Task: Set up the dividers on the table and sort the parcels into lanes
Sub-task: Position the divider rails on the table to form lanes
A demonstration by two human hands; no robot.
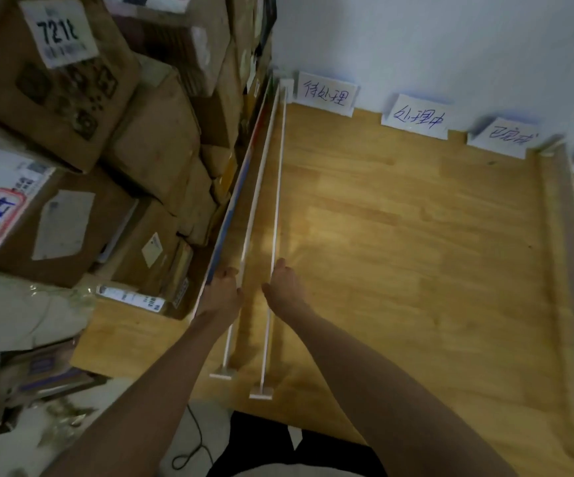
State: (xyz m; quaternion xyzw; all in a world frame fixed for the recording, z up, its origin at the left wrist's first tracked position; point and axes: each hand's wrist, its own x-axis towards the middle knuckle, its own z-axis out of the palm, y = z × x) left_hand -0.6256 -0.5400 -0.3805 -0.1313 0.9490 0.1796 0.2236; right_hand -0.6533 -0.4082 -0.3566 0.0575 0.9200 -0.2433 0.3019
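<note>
Dividers first: two long thin white rails with flat little feet stand on edge on the pale wooden table (416,270), running away from me toward the wall. Nearest me are their near feet, then both my hands partway up their length. My left hand (222,292) sits against the left white divider rail (254,208), fingers curled toward it; I think it pinches the top edge, though the blur keeps me from being sure. My right hand (284,287) does much the same on the right white divider rail (277,201), knuckles up, and I cannot tell if it grips or merely rests there. The hands are apart, one rail each, with a narrow strip of table between them.

I judge these rails light and stiff but whippy over such a length, and tippy on narrow feet. Holding near the middle, low enough to steady them, should let each slide sideways without bowing or toppling.

Left of my left hand, stacked brown cardboard parcels (72,166) wait behind a tilted board. Well to the right of my right hand a third divider (567,235) already stands. Beyond the hands, handwritten white paper lane labels (327,94) lean against the white wall.
</note>
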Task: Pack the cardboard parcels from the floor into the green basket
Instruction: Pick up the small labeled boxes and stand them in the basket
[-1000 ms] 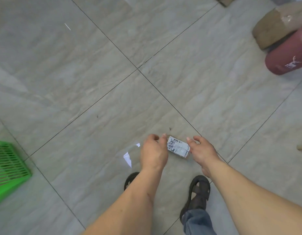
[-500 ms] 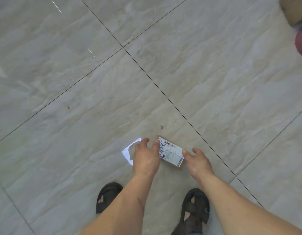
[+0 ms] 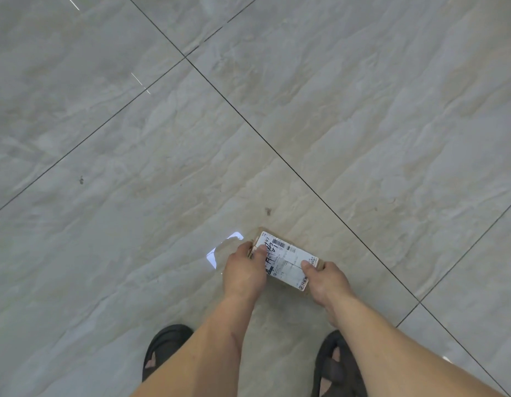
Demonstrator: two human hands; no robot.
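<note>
Left hand: your left hand (image 3: pixel 244 272) grips the left end of the parcel (image 3: pixel 287 260), thumb lying across the top of the label and the other fingers wrapped over the far corner.
Right hand: your right hand (image 3: pixel 325 280) clamps the right end of the same parcel, thumb pressed on the label's edge and fingers curled round the far side.
Parcel: 1 small brown cardboard box sits between your 2 hands, its long side running from upper left to lower right. You cannot tell whether it rests on the floor or is just off it.
Label: a white shipping label (image 3: pixel 288 259) covers most of the top face, with a barcode and black handwritten marks near your left thumb.
Feet: 2 dark sandals show below your forearms, the left sandal (image 3: pixel 162 352) and the right sandal (image 3: pixel 336 368), both nearer to you than the parcel.
Floor: pale grey stone-look tiles (image 3: pixel 363 110) with dark grout lines; 1 line runs just beyond the parcel on the right. A bright patch of reflected light (image 3: pixel 219 250) lies just left of your left hand.
</note>
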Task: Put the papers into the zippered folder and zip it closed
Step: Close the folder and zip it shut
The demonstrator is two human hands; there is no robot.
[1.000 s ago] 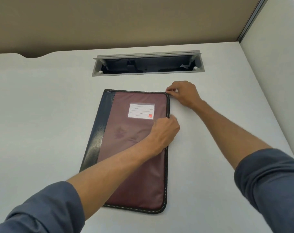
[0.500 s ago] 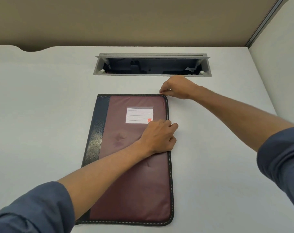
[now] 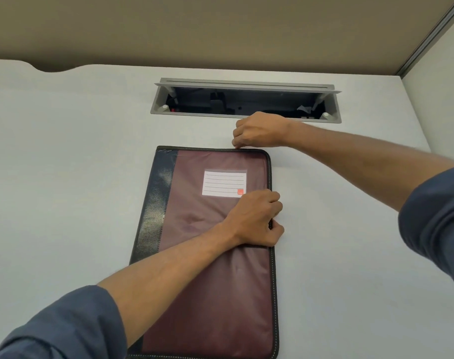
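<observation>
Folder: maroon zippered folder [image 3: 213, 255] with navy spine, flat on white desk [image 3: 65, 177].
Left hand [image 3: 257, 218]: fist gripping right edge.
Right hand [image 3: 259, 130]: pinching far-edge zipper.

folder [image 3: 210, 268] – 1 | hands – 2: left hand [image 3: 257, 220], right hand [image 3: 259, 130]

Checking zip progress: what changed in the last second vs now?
The right hand, pinched at the zip line of the folder, went from the far right corner leftward along the far edge. The slider itself is hidden under the fingers. The left hand stayed pressed on the folder's right edge. Folder still flat on the desk, label up. No papers visible outside.
</observation>
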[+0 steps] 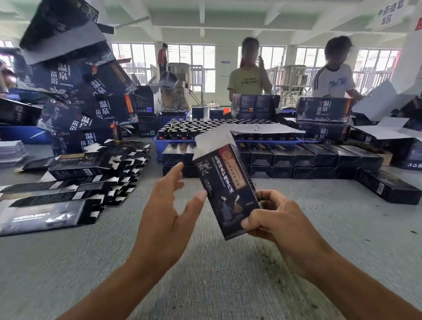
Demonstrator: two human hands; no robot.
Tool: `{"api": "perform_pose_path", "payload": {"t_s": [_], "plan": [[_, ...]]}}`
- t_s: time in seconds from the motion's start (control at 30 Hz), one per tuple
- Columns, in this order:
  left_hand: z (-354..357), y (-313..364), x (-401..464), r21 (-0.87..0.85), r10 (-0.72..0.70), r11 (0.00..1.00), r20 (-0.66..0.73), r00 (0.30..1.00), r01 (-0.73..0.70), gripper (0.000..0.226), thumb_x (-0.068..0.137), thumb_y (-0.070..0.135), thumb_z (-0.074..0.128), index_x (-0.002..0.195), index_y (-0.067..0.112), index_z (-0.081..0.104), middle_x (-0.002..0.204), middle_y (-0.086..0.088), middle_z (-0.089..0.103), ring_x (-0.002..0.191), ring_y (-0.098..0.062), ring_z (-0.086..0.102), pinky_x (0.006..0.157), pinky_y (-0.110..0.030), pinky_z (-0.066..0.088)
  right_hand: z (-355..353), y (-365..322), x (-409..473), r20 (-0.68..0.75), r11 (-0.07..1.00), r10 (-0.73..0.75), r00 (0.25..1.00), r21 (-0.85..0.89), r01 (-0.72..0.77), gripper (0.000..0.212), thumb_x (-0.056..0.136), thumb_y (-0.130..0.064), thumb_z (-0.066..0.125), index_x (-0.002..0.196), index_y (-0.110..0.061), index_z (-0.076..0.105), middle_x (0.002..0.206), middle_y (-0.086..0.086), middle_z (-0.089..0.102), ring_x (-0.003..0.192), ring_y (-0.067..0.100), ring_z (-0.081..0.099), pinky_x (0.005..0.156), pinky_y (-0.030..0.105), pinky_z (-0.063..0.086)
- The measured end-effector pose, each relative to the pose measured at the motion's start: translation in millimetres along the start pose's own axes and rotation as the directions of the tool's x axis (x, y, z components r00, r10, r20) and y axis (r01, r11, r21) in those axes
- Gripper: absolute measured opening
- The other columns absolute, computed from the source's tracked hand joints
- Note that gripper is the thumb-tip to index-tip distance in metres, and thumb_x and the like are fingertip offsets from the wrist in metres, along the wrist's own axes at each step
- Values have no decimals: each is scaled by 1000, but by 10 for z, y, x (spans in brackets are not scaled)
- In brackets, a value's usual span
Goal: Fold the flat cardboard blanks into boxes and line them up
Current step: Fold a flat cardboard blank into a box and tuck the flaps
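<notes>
Box (pixel 226 190), dark and tilted above the table (pixel 209 279), is pinched at its lower end by the right hand (pixel 274 220), while the left hand (pixel 168 214) hovers spread-fingered just beside it.

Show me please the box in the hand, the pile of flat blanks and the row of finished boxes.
box (pixel 226 188), head view, printed front face.
pile of flat blanks (pixel 70 188), head view, top sheets at left.
row of finished boxes (pixel 300 156), head view, top of the row.

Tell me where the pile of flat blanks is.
In the head view, the flat blanks lie on the table's left side, left of the open left hand, below the big stacked cartons.
</notes>
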State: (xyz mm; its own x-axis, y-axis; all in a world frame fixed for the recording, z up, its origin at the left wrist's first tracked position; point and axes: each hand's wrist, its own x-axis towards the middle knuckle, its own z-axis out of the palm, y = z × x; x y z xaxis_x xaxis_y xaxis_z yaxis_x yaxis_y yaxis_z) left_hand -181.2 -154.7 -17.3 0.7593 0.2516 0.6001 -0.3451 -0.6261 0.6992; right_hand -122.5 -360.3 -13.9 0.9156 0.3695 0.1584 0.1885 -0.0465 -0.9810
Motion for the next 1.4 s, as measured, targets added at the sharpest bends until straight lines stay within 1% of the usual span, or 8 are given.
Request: {"api": "perform_pose_path", "payload": {"t_s": [0.07, 0.23, 0.37, 0.57, 0.7, 0.87, 1.1, 1.4], "plan": [[-22, -12, 40, -222, -140, 963, 78, 987, 154, 79, 84, 60, 56, 153, 37, 28, 123, 21, 64, 111, 10, 59, 90, -19, 47, 20, 20, -2, 43, 998, 15, 999, -61, -12, 58, 52, -18, 77, 109, -16, 63, 98, 4, 76, 96, 23, 73, 89, 44, 60], [-50, -24, 60, -387, -116, 904, 183, 976, 180, 62, 86, 42, 65, 143, 41, 40, 113, 14, 74, 106, -6, 69, 91, -33, 53, 40, 40, -29, 122, 982, -10, 993, -188, 33, 52, 65, -37, 80, 115, -30, 64, 106, -14, 75, 100, 3, 70, 89, 27, 52], [-39, -55, 45, -426, -99, 884, 233, 968, 193, 74, 74, 47, 80, 141, 36, 49, 116, 8, 72, 106, -13, 70, 87, -32, 57, 14, -8, -34, 7, 983, -155, 988, -97, 154, 53, 78, -51, 79, 124, -34, 61, 115, -20, 72, 106, -3, 67, 78, 12, 54], [9, -43, -3, -365, -70, 918, 234, 970, 155, 73, 74, 42, 84, 135, 49, 45, 107, 6, 71, 99, -15, 71, 82, -32, 58, 30, -54, -35, -55, 961, -277, 959, -41, 275, 32, 84, -31, 75, 104, -54, 63, 108, -22, 72, 100, -1, 69, 72, 11, 55], [-24, -12, -17, -353, -5, 932, 228, 974, 87, 77, 78, 35, 77, 137, 62, 37, 117, 18, 66, 105, -11, 69, 83, -27, 58, 58, -87, -56, -13, 924, -360, 933, -143, 355, 54, 91, -27, 70, 112, -73, 50, 113, -31, 66, 102, -5, 67, 72, 9, 54], [-45, -8, -16, -281, 58, 960, 247, 967, 14, 63, 88, 20, 74, 130, 60, 52, 121, 24, 63, 108, -7, 66, 83, -19, 55, 44, -95, -103, 61, 897, -385, 921, -211, 389, 52, 92, -35, 63, 132, -64, 47, 116, -40, 59, 106, -11, 62, 73, 7, 52], [-63, 86, -24, -451, 81, 892, 207, 975, 22, 24, 92, 45, 61, 115, 46, 67, 115, 8, 73, 111, -13, 68, 88, -17, 52, 26, -129, -126, 60, 890, -395, 917, -223, 398, 33, 93, -57, 52, 126, -59, 55, 119, -26, 63, 110, -3, 63, 81, 10, 52], [-89, 189, -31, -467, 126, 883, 154, 980, -41, 18, 93, 28, 60, 108, 32, 69, 120, 16, 69, 111, -8, 67, 83, -15, 53, 90, -185, -155, -54, 883, -469, 881, -39, 468, 21, 90, -28, 60, 109, -31, 68, 126, -26, 65, 114, -1, 63, 84, 9, 50]]}}
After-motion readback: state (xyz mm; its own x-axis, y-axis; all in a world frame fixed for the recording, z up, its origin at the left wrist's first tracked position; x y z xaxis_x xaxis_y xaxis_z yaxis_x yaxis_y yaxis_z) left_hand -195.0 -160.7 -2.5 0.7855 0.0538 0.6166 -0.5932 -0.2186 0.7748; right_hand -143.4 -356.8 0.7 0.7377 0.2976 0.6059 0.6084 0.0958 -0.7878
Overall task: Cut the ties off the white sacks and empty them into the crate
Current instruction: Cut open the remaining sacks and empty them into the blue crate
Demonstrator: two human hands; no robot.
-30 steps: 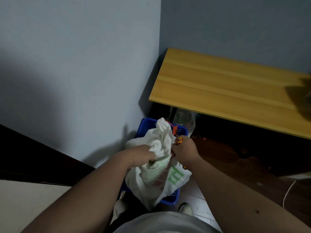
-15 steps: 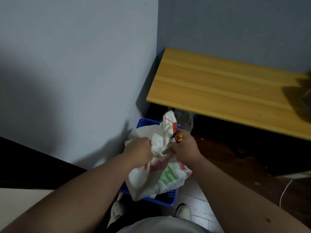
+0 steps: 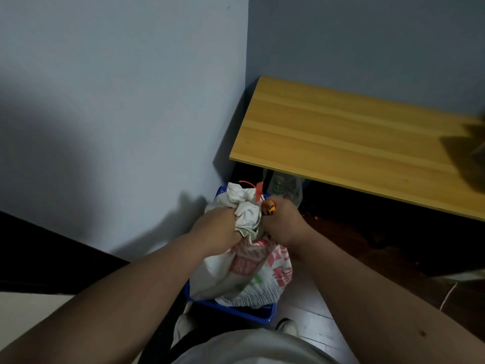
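While both hands clench the bunched neck of the white sack point(image 3: 244, 271) at lower centre, the left hand point(image 3: 219, 224) grips cloth and the right hand point(image 3: 284, 223) also holds an orange tool point(image 3: 270, 207). Beneath sits the blue crate point(image 3: 258, 315); a red tie point(image 3: 258, 190) sticks up; the desk point(image 3: 354, 143) lies upper right.

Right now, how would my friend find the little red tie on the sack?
Start at the wooden table in the corner, then look below its near left end to the blue crate and the white sack held over it. The red tie sticks up from the sack's bunched neck, the only thin red strip there.
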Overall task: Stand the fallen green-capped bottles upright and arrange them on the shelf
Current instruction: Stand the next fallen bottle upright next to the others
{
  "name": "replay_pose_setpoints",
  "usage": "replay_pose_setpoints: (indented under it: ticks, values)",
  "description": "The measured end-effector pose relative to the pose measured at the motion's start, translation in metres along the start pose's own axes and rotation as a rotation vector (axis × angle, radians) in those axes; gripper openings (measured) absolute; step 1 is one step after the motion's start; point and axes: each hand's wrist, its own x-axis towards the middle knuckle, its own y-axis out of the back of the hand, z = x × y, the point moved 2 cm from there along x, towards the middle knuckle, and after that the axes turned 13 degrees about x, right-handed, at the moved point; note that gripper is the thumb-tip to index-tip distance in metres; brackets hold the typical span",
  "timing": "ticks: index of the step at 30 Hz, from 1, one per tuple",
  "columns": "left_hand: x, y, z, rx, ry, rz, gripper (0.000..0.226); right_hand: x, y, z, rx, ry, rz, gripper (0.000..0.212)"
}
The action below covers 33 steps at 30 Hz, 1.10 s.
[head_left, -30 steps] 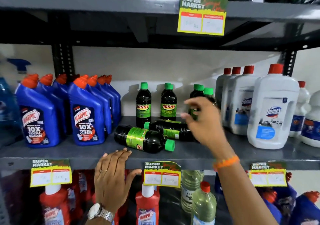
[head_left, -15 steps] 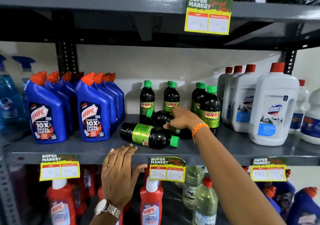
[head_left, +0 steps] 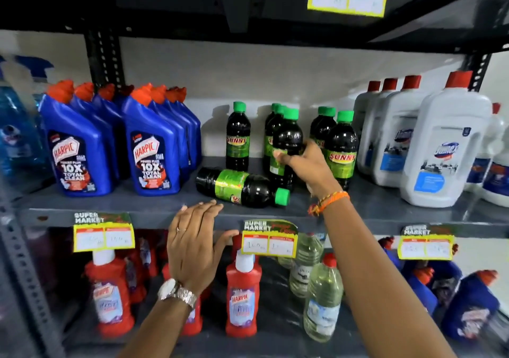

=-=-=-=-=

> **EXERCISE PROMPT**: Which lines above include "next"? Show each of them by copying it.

> **RESULT FOR THIS TASK**:
Motion for the next 1.4 s, as measured, targets added at the sharpest bends until straight lines stay within 1% of the usual span, or 8 are given.
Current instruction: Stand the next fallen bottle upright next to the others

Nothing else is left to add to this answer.